Walking around the hall we were amazed as to what is now available in comparison to when we were in school. The best we had was either a jewellers lens fitted to a pair of NHS glasses, a hand held or stand mounted magnifying glass and, not forgetting, our specially made reading glasses. Things have come a long way since then.
For example, magnifiers now have high definition (1080pi) screens, allowing the user to read anything well.
These little beauties are about the size of an average mobile phone, while on the subject of the collar and lead as Hawkeye Harris calls it, these are accessible to use also.
We can now use off the shelf or specially adapted computers of all shapes and sizes, from the tablet up to the desktop and just like any other hi-tech device, they have the occasional mood and sense of humour.
Getting out and about was at one time very limited due to what was available to us.
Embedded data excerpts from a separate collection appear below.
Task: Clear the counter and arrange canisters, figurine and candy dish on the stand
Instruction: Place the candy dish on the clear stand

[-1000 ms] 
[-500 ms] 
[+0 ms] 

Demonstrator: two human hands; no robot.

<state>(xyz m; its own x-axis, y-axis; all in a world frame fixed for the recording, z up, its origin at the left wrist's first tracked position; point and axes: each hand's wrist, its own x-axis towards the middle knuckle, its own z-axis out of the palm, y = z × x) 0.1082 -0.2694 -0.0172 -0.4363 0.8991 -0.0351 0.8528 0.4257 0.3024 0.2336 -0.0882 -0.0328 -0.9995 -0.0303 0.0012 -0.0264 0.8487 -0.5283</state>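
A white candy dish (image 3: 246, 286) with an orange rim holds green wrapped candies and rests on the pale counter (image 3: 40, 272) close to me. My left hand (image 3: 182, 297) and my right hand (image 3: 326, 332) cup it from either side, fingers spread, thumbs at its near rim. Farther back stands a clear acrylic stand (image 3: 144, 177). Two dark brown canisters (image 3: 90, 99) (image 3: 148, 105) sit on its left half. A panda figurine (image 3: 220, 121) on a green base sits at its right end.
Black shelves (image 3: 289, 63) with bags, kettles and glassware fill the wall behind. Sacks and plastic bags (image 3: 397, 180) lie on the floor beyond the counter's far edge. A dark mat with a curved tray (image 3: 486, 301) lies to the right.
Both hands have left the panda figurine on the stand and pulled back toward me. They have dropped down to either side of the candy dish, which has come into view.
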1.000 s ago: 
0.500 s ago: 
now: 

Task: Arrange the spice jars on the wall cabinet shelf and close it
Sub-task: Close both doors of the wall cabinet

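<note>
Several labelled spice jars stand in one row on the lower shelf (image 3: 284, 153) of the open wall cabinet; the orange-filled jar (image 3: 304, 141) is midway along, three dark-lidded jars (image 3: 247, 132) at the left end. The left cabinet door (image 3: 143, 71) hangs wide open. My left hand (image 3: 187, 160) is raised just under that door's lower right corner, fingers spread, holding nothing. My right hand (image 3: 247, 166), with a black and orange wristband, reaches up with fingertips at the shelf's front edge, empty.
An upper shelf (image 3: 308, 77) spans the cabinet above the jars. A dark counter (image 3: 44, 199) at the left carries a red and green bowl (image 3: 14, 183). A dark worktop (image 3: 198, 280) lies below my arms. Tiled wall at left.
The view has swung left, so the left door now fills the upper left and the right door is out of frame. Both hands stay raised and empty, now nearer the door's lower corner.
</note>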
Yes we had a range of white canes or sticks, which were ‘lightweight’ and collapsible for ease of storage. Although the problem was and still is, snagging in paving stones, or a wall of people, which you are forced to move around.
Now besides the traditional ones, there’s a new boy Hawkeye and I are itching to try. It’s called ‘ultra-cane.’ This one works using ultra sound echo location technology. It’s held like a traditional cane, but without the snagging. All canes come in a range of sizes where applicable and with or without red flashes. These particular ones are used by people who have hearing loss as well as sight loss.
We saw representation from a good number of agencies, organisations and companies. Guide dogs for the blind were raising awareness to visitors. Wireless for the blind fund were also there demonstrating their latest advencement in radio and media players, which is designed for those with a visual impairment in mind.
Sight Cymru were there offering benefits advice. They were also displaying sight aid products to make our life easier. Jar keys, a clever device for opening stubborn jars. Liquid level indicators, which let the user know through an audible sound, when you have filled your cup or mug. Different types of lighting were also on display and Hawkeye was impressed with the high power, low energy desk lamps.
Gwent police also had a presence there giving advice on personal safety and home security, including your outbuildings. They were signing people up to owl, which gives text alerts to local crime and advice. This can also be received as an audio text to your land line.